## DATA EXCERPT

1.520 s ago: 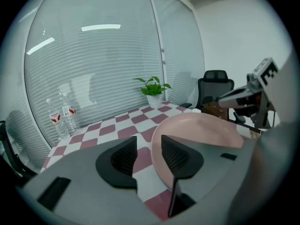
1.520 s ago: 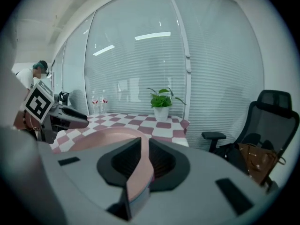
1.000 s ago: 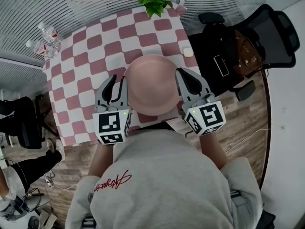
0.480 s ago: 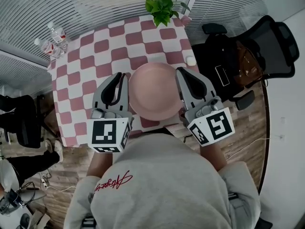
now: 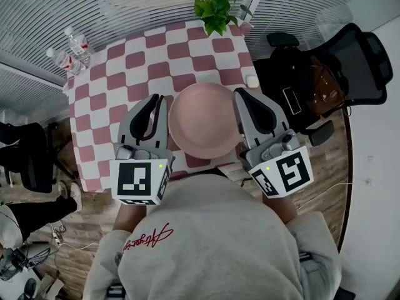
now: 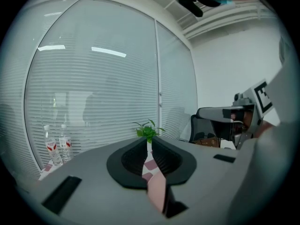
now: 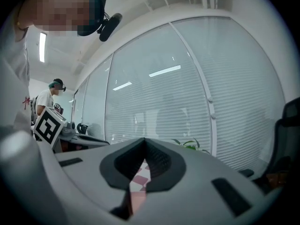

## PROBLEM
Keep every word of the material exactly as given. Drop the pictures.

## SOLUTION TO THIS PROBLEM
1.520 s ago: 
1.520 s ago: 
1.000 s ago: 
0.480 s ago: 
now: 
now: 
now: 

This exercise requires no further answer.